● **REQUIRED ACTION**
Below, find the line containing "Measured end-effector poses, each" and the line containing "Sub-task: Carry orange"; reproduce exactly those two and every line between them, omitting pictures.

● **WORKING DATA**
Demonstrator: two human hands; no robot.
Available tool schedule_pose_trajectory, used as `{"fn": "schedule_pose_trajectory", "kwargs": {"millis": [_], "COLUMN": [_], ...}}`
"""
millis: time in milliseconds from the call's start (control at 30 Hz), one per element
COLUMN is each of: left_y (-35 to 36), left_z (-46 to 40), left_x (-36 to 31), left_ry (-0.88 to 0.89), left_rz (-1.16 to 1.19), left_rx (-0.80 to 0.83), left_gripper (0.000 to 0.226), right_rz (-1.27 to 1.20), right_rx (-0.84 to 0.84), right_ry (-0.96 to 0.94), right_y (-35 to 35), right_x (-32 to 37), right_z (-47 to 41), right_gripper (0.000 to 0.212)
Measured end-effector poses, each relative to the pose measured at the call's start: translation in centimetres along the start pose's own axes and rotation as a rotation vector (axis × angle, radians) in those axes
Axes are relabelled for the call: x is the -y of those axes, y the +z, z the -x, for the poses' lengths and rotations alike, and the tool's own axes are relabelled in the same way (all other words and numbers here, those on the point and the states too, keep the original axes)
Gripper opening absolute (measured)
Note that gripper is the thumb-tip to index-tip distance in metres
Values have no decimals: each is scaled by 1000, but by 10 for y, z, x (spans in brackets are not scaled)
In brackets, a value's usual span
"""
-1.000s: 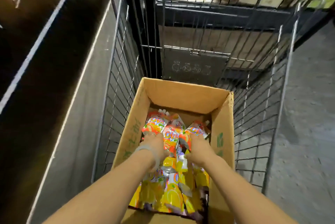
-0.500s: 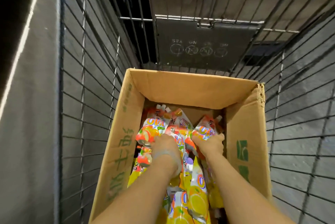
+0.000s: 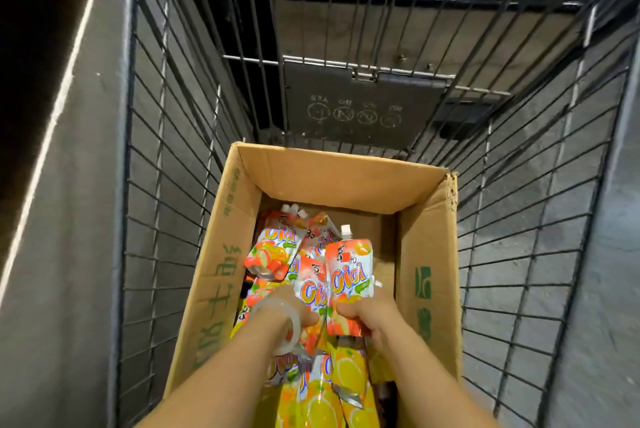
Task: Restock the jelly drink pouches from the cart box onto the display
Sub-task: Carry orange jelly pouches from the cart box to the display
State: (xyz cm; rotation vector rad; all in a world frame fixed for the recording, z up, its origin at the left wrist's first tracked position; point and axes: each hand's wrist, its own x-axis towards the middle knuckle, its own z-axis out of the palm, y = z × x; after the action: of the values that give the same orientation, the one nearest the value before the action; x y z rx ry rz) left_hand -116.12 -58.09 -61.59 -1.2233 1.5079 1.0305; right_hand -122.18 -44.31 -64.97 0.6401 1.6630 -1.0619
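An open cardboard box (image 3: 214, 275) stands in a wire cart (image 3: 156, 157) and holds several jelly drink pouches. Orange-red pouches (image 3: 273, 251) lie toward the far end and yellow pouches (image 3: 349, 389) toward the near end. My right hand (image 3: 367, 315) grips one orange-red pouch (image 3: 349, 271) by its lower end, and the pouch stands upright with its white spout up. My left hand (image 3: 287, 306), with a clear band on its wrist, holds another orange-red pouch (image 3: 311, 289) right beside it. Both hands are inside the box.
The cart's wire walls rise close on the left, right and far side of the box. A dark fold-down flap (image 3: 360, 105) with round symbols hangs on the far wall. Grey floor (image 3: 602, 289) lies to the right; a dark surface with a white line (image 3: 52, 109) runs on the left.
My right hand has pulled one orange-red pouch up and upright out of the bunch. Both hands have drawn slightly back toward me. The view has dropped lower into the cart.
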Motion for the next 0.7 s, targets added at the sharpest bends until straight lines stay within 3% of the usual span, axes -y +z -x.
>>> {"fn": "schedule_pose_trajectory", "kwargs": {"millis": [100, 267, 300, 400, 700], "left_y": [-5, -30, -35, -43, -12], "left_z": [19, 65, 77, 117, 252], "left_x": [15, 18, 16, 6, 32], "left_ry": [70, 276, 317, 429, 751], "left_rz": [305, 467, 528, 760, 1136], "left_rx": [-6, -130, -130, -106, -272], "left_gripper": [76, 88, 84, 40, 43], "right_rz": [11, 54, 68, 74, 121], "right_rx": [48, 140, 154, 185, 477], "right_ry": [-144, -279, -326, -464, -812], "right_y": [-7, -15, -16, -21, -45], "right_x": [8, 42, 51, 76, 97], "right_z": [34, 82, 93, 125, 251], "right_gripper": [30, 39, 42, 46, 33]}}
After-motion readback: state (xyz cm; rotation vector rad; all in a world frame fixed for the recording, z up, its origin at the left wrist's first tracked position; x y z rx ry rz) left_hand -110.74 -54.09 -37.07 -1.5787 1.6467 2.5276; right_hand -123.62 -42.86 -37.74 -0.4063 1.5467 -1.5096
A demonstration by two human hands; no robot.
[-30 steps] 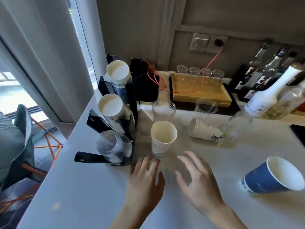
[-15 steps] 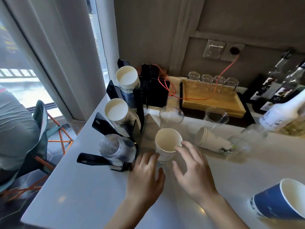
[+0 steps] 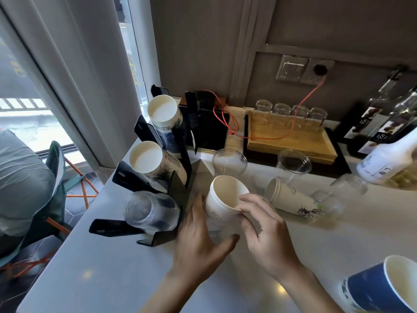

● **YOUR SOLUTION**
Measured end-effector poses, each relative to the pose measured at the call's start: translation in centimetres along the start pose's own axes and rotation as a rotation vector (axis × angle, radians) in those axes
Axes are relabelled for the call: x is the -y of those axes, y the +z, z the -x, for the poses' lengths and rotations alike, and the tool's own axes are relabelled in the same way (all other words and numbers here, those on the point and the states too, keep the original axes)
Gripper opening absolute (measured)
Note that gripper is the thumb-tip to index-tip distance in metres
Values have no decimals: each is scaled by 1000, but by 10 for y, z, x (spans in brackets are not scaled)
In brackets, a value's usual span
"""
-1.000s: 
-0.500s: 
+0.000s: 
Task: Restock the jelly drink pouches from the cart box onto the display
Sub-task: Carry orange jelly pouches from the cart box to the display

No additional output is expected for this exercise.